* Prompt
All lines below containing the string "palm" are to be copied.

(Records from a data source)
# # # # #

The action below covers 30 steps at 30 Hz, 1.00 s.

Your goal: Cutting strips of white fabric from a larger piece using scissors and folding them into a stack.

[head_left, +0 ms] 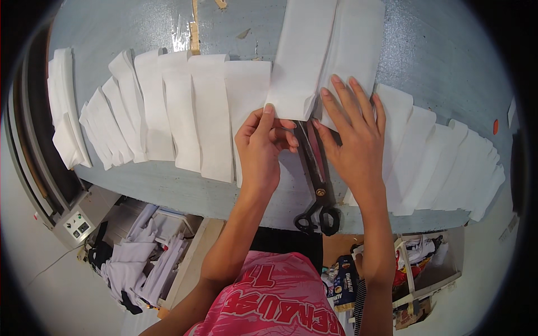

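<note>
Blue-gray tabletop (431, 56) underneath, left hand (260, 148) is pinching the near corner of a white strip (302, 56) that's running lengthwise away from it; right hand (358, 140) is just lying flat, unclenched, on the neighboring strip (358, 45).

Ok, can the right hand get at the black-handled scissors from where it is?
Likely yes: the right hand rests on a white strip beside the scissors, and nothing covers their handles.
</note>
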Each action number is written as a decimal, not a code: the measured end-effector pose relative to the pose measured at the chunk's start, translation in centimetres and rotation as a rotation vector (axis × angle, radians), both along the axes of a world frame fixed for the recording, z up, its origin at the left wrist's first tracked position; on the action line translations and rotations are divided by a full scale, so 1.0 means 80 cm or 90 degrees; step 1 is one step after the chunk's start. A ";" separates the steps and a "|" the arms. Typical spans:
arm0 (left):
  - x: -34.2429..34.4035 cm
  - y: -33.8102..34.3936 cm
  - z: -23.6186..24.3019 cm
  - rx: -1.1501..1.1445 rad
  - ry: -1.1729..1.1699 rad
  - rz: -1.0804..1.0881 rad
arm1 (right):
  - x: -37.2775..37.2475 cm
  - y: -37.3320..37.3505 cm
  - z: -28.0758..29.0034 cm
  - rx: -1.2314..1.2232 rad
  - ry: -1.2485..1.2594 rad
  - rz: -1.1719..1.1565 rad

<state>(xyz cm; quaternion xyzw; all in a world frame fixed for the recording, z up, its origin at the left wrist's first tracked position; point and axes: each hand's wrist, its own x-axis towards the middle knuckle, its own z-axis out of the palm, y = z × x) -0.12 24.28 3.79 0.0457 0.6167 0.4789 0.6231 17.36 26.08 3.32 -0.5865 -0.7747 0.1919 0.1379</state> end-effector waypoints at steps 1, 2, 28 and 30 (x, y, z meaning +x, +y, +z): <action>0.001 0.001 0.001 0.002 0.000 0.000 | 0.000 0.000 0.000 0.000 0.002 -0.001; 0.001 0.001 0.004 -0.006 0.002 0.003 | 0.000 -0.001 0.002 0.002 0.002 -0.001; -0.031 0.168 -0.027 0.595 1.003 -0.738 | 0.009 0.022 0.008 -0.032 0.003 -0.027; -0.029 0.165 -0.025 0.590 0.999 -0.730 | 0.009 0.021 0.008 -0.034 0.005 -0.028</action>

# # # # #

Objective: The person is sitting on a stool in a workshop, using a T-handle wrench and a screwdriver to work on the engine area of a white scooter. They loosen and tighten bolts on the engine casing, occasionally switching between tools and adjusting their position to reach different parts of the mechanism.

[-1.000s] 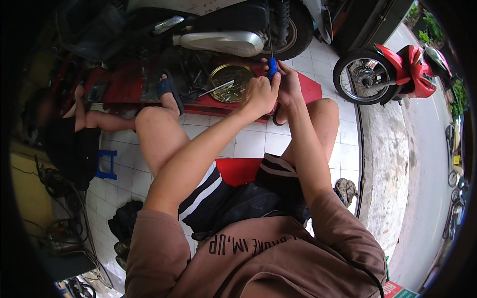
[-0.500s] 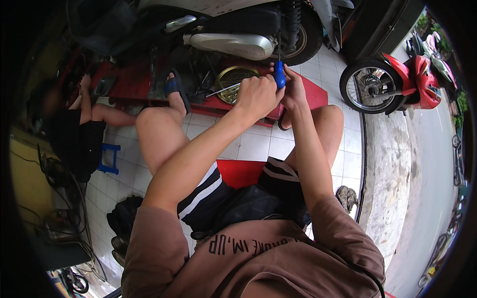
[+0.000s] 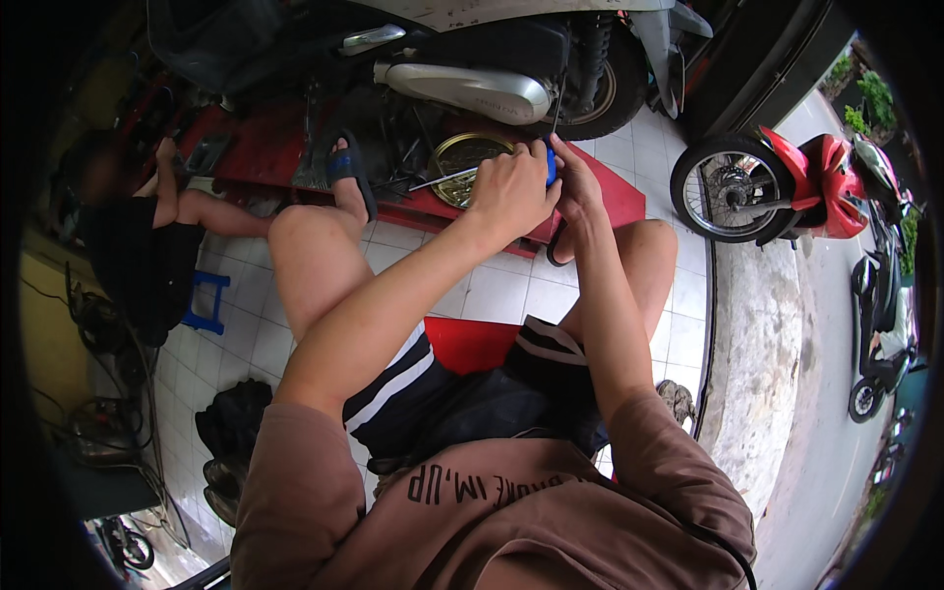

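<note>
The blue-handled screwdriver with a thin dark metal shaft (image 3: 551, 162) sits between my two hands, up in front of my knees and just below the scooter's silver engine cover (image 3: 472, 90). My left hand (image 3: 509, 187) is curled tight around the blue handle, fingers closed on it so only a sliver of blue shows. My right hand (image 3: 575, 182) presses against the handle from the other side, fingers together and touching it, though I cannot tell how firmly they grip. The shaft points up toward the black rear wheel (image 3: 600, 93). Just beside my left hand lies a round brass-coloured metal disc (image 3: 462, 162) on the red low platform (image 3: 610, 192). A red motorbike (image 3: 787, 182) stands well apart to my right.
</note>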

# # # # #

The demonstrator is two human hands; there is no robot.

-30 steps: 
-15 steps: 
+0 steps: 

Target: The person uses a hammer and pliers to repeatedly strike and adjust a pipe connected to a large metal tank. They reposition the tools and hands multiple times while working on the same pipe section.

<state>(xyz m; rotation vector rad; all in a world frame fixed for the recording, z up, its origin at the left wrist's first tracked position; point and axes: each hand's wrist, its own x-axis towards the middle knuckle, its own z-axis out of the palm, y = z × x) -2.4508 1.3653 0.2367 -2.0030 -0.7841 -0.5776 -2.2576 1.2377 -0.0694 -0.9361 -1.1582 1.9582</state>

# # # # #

* Solution
<state>(xyz cm; quaternion xyzw; all in a world frame fixed for the recording, z up, its origin at the left wrist's first tracked position; point and axes: each hand's wrist, its own x-axis towards the middle knuckle, its own z-axis out of the palm, y = z × x) -0.12 24.28 3.79 0.0457 0.6167 0.4789 0.6231 17.36 26.08 3.32 -0.5865 -0.7747 0.1919 0.1379</state> end-effector waypoints at steps 1, 2, 28 and 30 (x, y, z meaning +x, +y, +z): <action>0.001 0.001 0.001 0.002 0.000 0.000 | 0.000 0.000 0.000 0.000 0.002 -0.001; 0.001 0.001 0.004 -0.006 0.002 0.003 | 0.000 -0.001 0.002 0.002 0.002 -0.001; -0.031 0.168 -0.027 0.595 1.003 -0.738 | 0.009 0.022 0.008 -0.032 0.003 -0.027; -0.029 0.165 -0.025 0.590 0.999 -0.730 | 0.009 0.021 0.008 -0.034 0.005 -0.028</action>
<state>(xyz m; rotation vector rad; all in a world frame fixed for the recording, z up, its origin at the left wrist's first tracked position; point and axes: each hand's wrist, its own x-axis towards the middle knuckle, its own z-axis out of the palm, y = z × x) -2.4508 1.3653 0.2367 -2.0030 -0.7841 -0.5776 -2.2576 1.2377 -0.0694 -0.9361 -1.1582 1.9582</state>

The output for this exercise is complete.